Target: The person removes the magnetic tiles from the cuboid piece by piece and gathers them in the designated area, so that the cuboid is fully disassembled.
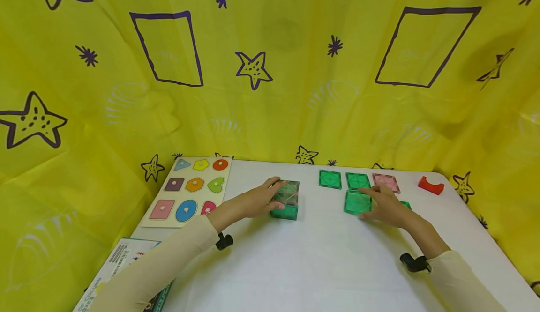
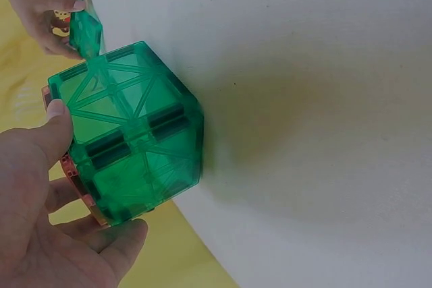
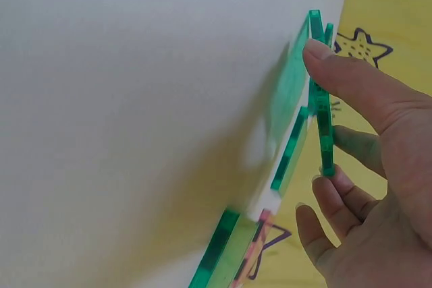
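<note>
A cube of see-through magnetic tiles (image 1: pixel 284 212), green at the sides and pink on top, stands on the white table. My left hand (image 1: pixel 255 202) grips it near the top, thumb on the near side and fingers round the far side. In the left wrist view the green faces of the cube (image 2: pixel 138 129) show, with a pink rim by the thumb. To the right, my right hand (image 1: pixel 388 209) pinches a green square magnetic tile (image 1: pixel 356 202) by opposite edges. The right wrist view shows this tile (image 3: pixel 324 123) edge-on, thumb at one edge and fingertips at the other.
Behind the right hand lie two green tiles (image 1: pixel 330 179) and a pink tile (image 1: pixel 390 182); another green tile (image 1: pixel 406 205) is partly hidden. A red arch block (image 1: pixel 431 186) sits far right. At left are a shape puzzle board (image 1: pixel 195 171) and a box (image 1: pixel 122 260). Yellow curtain (image 1: pixel 291 110) stands behind.
</note>
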Demonstrator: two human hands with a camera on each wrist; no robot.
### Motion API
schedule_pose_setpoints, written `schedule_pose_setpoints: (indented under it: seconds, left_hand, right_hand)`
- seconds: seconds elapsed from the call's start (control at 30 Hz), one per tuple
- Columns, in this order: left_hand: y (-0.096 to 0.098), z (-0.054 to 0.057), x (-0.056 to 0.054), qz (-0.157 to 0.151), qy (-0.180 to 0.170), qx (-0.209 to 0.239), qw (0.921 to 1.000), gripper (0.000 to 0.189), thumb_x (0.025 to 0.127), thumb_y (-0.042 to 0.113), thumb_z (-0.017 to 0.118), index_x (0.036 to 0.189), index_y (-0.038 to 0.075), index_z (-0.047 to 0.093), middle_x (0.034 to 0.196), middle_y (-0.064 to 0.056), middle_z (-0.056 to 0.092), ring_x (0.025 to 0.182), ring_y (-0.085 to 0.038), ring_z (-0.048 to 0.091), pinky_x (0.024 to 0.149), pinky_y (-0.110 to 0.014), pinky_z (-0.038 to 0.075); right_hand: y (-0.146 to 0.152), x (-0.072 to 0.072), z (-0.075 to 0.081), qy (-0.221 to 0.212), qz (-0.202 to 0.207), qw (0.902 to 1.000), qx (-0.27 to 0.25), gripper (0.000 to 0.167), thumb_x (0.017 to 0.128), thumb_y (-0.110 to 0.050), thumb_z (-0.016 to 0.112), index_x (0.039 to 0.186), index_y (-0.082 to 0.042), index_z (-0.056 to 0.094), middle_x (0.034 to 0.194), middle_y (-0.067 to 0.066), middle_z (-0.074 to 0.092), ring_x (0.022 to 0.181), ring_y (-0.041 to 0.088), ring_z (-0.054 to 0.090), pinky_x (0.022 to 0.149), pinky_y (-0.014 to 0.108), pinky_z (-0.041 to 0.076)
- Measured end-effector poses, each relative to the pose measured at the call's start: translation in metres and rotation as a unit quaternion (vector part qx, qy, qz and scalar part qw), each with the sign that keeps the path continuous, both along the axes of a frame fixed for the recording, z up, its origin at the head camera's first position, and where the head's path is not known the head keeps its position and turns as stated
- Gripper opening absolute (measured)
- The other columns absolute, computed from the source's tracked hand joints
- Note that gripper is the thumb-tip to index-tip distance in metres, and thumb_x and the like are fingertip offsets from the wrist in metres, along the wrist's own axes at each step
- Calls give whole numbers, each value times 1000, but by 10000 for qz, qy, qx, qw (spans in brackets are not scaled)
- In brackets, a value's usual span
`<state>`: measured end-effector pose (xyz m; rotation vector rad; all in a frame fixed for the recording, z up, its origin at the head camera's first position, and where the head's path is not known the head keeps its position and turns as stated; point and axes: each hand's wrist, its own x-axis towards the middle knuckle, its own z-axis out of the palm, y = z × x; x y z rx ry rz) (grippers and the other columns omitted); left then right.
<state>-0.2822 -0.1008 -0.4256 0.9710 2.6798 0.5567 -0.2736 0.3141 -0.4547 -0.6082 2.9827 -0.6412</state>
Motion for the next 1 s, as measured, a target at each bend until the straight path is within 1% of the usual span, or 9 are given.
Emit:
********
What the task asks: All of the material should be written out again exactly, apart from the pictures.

Answer section:
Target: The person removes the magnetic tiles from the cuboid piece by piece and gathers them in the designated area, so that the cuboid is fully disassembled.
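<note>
A cube of see-through magnetic tiles (image 1: pixel 284 212), green at the sides and pink on top, stands on the white table. My left hand (image 1: pixel 255 202) grips it near the top, thumb on the near side and fingers round the far side. In the left wrist view the green faces of the cube (image 2: pixel 138 129) show, with a pink rim by the thumb. To the right, my right hand (image 1: pixel 388 209) pinches a green square magnetic tile (image 1: pixel 356 202) by opposite edges. The right wrist view shows this tile (image 3: pixel 324 123) edge-on, thumb at one edge and fingertips at the other.
Behind the right hand lie two green tiles (image 1: pixel 330 179) and a pink tile (image 1: pixel 390 182); another green tile (image 1: pixel 406 205) is partly hidden. A red arch block (image 1: pixel 431 186) sits far right. At left are a shape puzzle board (image 1: pixel 195 171) and a box (image 1: pixel 122 260). Yellow curtain (image 1: pixel 291 110) stands behind.
</note>
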Demonstrator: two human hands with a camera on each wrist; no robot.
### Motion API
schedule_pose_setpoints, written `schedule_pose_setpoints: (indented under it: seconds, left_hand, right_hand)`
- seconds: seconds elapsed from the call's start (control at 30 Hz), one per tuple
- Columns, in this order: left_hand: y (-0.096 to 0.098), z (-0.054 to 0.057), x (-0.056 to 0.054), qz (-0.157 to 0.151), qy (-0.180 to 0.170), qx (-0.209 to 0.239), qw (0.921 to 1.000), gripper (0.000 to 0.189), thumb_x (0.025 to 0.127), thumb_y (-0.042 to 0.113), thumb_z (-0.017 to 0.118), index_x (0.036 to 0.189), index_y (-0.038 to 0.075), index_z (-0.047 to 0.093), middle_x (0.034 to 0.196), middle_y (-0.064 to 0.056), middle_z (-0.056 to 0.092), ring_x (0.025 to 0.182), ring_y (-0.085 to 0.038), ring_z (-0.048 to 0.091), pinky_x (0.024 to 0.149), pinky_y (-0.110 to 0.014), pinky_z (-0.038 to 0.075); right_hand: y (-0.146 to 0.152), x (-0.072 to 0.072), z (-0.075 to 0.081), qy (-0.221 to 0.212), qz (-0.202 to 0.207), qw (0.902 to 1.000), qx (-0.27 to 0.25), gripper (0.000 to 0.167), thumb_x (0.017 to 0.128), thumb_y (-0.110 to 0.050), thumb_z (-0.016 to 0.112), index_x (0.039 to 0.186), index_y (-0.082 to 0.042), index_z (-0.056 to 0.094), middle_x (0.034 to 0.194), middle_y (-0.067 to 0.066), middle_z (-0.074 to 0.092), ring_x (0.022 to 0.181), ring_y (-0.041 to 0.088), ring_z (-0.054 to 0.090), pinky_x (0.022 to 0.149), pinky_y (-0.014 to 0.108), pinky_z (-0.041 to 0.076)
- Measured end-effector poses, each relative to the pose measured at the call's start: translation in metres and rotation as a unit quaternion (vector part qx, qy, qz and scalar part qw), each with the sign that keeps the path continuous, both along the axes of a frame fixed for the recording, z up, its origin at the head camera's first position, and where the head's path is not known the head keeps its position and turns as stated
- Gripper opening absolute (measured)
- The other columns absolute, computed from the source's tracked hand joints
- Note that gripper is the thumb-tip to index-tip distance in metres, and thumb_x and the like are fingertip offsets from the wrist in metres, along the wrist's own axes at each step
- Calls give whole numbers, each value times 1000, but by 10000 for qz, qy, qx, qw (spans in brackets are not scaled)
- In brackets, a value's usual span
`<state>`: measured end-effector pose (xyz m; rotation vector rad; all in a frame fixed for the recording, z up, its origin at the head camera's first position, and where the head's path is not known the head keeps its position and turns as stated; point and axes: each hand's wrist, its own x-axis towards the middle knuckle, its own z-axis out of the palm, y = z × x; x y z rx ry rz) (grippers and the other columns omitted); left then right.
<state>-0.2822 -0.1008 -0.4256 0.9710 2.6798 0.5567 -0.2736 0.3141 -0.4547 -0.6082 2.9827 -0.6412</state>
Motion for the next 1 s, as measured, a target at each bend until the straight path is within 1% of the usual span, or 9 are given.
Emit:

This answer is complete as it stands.